Find the fastest x86 program that implements a particular video codec
This problem has practical value -- one could code a "reference" version of the codec, and then do a GP style search to find its most optimized implementation. To make the problem easier, fix the input video and state, and find the shortest x86 program that produces the same output from this input and state that an existing codec does. So the search program is now easy: in enumeration order, generate a program, run it for as long as the regular codec takes to run (no longer), check its output if any, keep track of the fastest-running program so far found that produced the desired output.

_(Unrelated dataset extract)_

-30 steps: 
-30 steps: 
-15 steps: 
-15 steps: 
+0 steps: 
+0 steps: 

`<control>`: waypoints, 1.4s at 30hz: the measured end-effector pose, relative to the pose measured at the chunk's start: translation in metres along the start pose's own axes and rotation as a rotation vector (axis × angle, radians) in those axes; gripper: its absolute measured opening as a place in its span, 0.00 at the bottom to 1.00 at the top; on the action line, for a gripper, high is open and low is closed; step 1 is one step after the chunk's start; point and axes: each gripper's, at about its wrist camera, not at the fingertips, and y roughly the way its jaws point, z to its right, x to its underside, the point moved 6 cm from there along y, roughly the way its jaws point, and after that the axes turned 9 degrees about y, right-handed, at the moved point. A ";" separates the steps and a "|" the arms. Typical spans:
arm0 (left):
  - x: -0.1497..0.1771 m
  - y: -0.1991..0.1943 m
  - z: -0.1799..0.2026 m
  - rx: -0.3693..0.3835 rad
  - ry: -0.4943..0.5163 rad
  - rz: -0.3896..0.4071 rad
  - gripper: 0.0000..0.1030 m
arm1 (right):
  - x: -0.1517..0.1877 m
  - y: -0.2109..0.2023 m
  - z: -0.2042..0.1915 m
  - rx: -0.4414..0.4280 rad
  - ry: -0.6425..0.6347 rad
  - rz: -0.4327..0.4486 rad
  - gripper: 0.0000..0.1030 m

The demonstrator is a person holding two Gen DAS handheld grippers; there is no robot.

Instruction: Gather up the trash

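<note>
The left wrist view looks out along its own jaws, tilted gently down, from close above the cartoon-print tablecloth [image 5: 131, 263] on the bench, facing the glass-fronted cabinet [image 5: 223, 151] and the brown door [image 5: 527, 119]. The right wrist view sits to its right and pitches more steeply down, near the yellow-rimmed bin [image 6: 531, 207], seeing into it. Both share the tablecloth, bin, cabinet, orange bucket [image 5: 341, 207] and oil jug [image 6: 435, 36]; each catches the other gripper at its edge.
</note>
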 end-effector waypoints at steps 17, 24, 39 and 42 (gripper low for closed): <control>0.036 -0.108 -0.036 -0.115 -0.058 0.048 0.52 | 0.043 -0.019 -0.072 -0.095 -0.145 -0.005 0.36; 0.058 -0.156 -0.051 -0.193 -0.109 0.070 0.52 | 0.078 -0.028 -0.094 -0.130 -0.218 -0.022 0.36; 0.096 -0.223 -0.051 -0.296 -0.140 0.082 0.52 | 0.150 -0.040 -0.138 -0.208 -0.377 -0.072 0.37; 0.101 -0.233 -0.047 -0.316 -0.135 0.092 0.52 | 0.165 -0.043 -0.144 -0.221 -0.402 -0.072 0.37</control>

The intractable nature of this will be obvious to many, but for the rest of you, let's look at the numbers. How big is the codec? Perhaps 100k bytes, but let's say it is only EIGHT bytes for now. There are 2^64 possible programs of 8 bytes in length. To test all these programs, buy a bunch of gigahertz machines -- four such machines can process roughly 2^32 (4 billion) instructions per second. If the test requires 10 seconds to run then four machines could crunch through 2^32 possibilities in 10 seconds. This would then take 2^32 * 10 seconds to search all the possibilities. Calculate this out, using a calculator such as Mathematica that isn't limited to 32-bit computation -- it's a long long time. Now consider that this is for the universe of toy 8-byte programs, whereas the desired codec is 100k bytes. For realistically sized problems, intractable may as well be impossible, and no conventional increase in compute power (including non-quantum parallel machines) will make a difference.

The paper uses "feasible" as a synonym for "tractable".

The book Neil Jones, Computability and Complexity from a Programming Perspective, MIT Press 1997 is a reasonable introduction to the computer science side of incompleteness.

Kolmogorov Complexity, and Incompleteness therein

Kolmogorov complexity is also called algorithmic complexity and KCS (Kolmogorov, Chaitin, Solomonoff) complexity. The paper briefly describes this concept. The current "bible" of this field is Li and Vitanyi, Kolmogorov Complexity, Springer. It is dense but readable and suitable for home study.

Incompleteness in Kolmogorov complexity is simply that fact the complexity of a string is not computable; this is mentioned and used in the paper.

Incompleteness relationships

Mathematical incompleteness can be shown from computer science incompleteness, and vice versa, and likewise for complexity incompleteness. Some of the demonstrations are easy and require only accepting the notion that theorem proving can be formalized as computation (which is the essence of the Turing machine work).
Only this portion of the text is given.